Nous traversons actuellement, à l’échelle globale, une crise inédite pour chacun d’entre nous. Dans ce contexte, qui soulève beaucoup de questions, je pense qu’il faudrait bannir le mot résilience, très largement utilisé. Le problème avec ce concept, c’est qu’il prône un retour à l’état normal. Il sous-entend que, face à la crise, on pourrait faire le dos rond le temps que cela passe, pour ensuite simplement se relever. Avec ce concept, le système ne change pas. Les théories autour de la résilience sont très intéressantes lorsqu’elles s’appliquent à des individus qui, pour une raison ou une autre, se retrouvent dans une impasse et doivent se relever. Ce serait une erreur de les appliquer au collectif. Confrontés à une succession de crises, nous devons nous mettre en état de marche pour construire un futur. Pour cela, il nous faut une vraie raison de nous projeter vers demain.
Au-delà de la crise sanitaire, j’imagine que vous évoquez par cette succession de crises les grands enjeux auxquels l’humanité est aujourd’hui confrontée : la lutte contre le réchauffement climatique, les crises migratoires, les inégalités sociales…
Oui, je parle de tous ces défis. Défi climatique, enjeux sociaux et sociétaux, migrations, tout est lié. Cela relève d’une complexité incroyable, si bien que tout parait inextricable, comme lorsque l’on se retrouve dans une situation extrême, prêt à lâcher prise. Il nous faut donc parvenir à envisager un futur différent. Cela peut commencer par des choses simples. On sait par exemple que le cerveau est structuré par nos émotions, nos sensibilités. Sans émotions, nous serions incapables de prendre des décisions. Or, l’émotion, les sensibilités sont aujourd’hui des éléments que l’école, et plus tard l’entreprise, cherchent à bannir. Le fait est que plus on sera à l’écoute de nos émotions, moins elles seront en mesure de nous envahir et de nous paralyser au moment où l’on est le plus faible, au moment où l’on frôle la mort, et plus elles vont nous servir à avancer. Il est dès lors important de pouvoir les appréhender et de comprendre pourquoi elles surviennent.
A l’instar de votre démarche, conseilleriez-vous aux entreprises de volontairement se mettre en danger ?
Absolument. Je dirais même que c’est une nécessité si elles veulent se prémunir du risque de devenir obsolètes. Parmi nos outils servant à mieux comprendre comment nous réagissons face à des situations complexes, nous utilisons une échelle de crise. Celle-ci part de zéro, le point qui constitue l’état normal, où rien ne se passe, et s’élève jusque 4, stade qui correspond à la crise absolue, imprévue et insurmontable.
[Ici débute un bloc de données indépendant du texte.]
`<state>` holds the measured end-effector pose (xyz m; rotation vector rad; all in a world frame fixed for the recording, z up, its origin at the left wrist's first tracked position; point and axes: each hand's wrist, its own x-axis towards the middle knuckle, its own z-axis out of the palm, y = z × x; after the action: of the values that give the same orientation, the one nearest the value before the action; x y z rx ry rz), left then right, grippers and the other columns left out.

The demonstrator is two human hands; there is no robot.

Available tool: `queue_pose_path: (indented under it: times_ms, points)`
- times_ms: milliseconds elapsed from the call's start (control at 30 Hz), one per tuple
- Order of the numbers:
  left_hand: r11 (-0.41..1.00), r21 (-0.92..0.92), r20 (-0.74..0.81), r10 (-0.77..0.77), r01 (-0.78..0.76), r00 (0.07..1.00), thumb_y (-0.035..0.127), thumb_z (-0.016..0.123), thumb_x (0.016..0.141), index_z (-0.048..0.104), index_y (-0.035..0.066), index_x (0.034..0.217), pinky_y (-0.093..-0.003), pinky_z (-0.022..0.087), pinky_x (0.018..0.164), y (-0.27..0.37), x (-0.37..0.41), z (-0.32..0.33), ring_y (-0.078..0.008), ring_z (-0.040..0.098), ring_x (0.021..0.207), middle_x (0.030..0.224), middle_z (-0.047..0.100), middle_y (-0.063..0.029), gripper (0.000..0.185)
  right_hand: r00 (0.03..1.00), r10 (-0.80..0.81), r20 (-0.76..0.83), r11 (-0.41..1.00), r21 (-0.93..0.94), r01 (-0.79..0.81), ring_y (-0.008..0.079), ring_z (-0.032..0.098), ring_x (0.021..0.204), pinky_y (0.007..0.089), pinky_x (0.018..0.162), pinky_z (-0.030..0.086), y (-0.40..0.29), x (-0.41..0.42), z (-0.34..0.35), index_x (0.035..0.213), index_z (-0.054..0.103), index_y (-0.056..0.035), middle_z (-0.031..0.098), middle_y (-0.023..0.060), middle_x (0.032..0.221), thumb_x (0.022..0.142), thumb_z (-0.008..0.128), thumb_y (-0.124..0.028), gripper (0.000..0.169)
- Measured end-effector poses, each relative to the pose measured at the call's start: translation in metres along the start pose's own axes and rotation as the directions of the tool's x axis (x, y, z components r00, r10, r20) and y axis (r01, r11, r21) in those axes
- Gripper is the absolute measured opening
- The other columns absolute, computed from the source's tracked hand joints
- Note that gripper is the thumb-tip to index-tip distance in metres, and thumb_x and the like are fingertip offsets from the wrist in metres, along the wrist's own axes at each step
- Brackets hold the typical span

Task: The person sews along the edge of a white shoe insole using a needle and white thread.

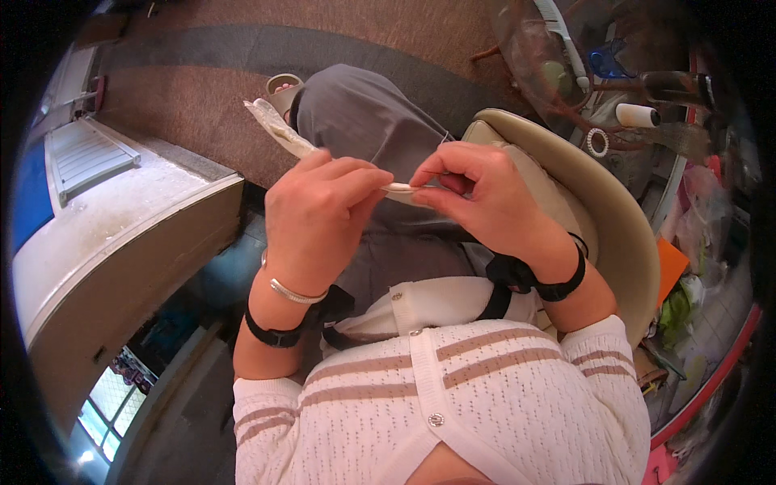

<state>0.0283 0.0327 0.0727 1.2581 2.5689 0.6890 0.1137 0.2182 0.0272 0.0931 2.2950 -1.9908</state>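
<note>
Above my lap, my left hand [324, 212] pinches a narrow strip of cream-coloured fabric [276, 127], whose wider end hangs out past the knuckles towards the upper left. The short stretch between my hands is folded or rolled thin. My right hand [479, 188] grips that strip's other end between thumb and forefinger. A fine dark line, perhaps a needle or thread, shows at the right fingertips. Behind the fabric lie my legs in grey trousers [364, 115].
A beige padded chair [630, 242] curves round on the right. Beyond it are a white comb [561, 36], a coiled white hair tie [598, 142] and plastic bags. A white-topped counter [115, 212] stands at the left. A sandal [284, 82] is on the brown floor.
</note>
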Motion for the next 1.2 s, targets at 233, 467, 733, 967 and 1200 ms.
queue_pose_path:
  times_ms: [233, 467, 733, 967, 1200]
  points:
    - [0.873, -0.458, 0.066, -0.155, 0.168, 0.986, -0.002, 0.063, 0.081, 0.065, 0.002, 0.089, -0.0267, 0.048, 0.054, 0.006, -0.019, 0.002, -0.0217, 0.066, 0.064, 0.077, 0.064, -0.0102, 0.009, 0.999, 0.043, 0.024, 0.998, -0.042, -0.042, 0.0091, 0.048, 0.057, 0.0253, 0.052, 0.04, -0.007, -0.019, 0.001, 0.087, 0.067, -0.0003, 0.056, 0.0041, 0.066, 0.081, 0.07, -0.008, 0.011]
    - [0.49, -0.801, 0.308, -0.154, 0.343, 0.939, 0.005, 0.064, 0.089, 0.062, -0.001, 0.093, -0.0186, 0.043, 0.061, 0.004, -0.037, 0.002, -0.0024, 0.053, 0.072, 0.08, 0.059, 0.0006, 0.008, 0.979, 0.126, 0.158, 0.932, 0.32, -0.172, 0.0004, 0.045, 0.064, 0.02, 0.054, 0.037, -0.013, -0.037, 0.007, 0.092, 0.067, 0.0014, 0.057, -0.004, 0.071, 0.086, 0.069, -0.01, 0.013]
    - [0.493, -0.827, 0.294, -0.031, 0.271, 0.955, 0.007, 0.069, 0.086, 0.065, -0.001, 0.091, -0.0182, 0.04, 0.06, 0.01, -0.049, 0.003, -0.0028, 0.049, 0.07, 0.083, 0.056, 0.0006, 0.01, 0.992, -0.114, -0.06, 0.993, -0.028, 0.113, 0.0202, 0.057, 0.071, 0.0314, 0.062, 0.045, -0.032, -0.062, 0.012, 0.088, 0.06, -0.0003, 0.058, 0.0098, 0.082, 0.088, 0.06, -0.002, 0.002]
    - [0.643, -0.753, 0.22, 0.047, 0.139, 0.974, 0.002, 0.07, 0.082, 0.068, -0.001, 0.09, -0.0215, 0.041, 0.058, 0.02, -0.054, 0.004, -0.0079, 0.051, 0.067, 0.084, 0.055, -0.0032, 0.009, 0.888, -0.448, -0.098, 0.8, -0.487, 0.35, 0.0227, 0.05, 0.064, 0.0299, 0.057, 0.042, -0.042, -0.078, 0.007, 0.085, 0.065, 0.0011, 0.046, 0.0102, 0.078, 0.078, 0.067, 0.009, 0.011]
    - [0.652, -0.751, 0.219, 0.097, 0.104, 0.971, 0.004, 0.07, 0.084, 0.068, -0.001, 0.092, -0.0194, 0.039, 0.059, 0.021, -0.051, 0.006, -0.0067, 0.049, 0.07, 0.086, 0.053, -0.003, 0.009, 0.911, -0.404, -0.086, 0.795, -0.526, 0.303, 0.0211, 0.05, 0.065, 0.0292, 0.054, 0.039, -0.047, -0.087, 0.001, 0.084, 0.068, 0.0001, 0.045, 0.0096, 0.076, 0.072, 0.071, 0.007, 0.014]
On a constaté que les deux moments les plus dangereux pour une structure correspondent au stade 0 et 4. Quand rien ne vient perturber la routine de l’entreprise, celle-ci a tendance à s’endormir, à baisser sa vigilance, jusqu’au moment où elle se fait dépasser et où elle se rend compte qu’elle n’est pas en capacité de s’adapter. Les entreprises qui ne prennent aucun risque sont condamnées à disparaitre. Évidemment, entre les stades 0 et 4, il faut pouvoir justement doser. Mais il est essentiel de maintenir une certaine tension, ne pas se laisser endormir.
« Les entreprises qui ne prennent aucun risque sont condamnées à disparaitre. »
Un tel schéma s’applique-t-il à plus vaste échelle ?
Depuis plus de 50 ans, nos sociétés occidentales traversent une période de calme absolu, sans élément qui nous touche au cœur. Si bien que, lorsqu’en 2020, un événement vient perturber les modèles établis, cette société qui ronronnait apparait soudain mal préparée, comme si elle se réveillait d’un long sommeil sans comprendre ce qui lui arrive.
Face aux défis à venir, certains vont être dans le déni et le refus de la réalité (sans aller jusqu’à évoquer Trump face aux résultats des élections ou les mouvements complotistes), d’autres dans la résignation, quand une troisième catégorie de personnes va embrasser le changement. Quel regard portez-vous sur ces différentes attitudes ?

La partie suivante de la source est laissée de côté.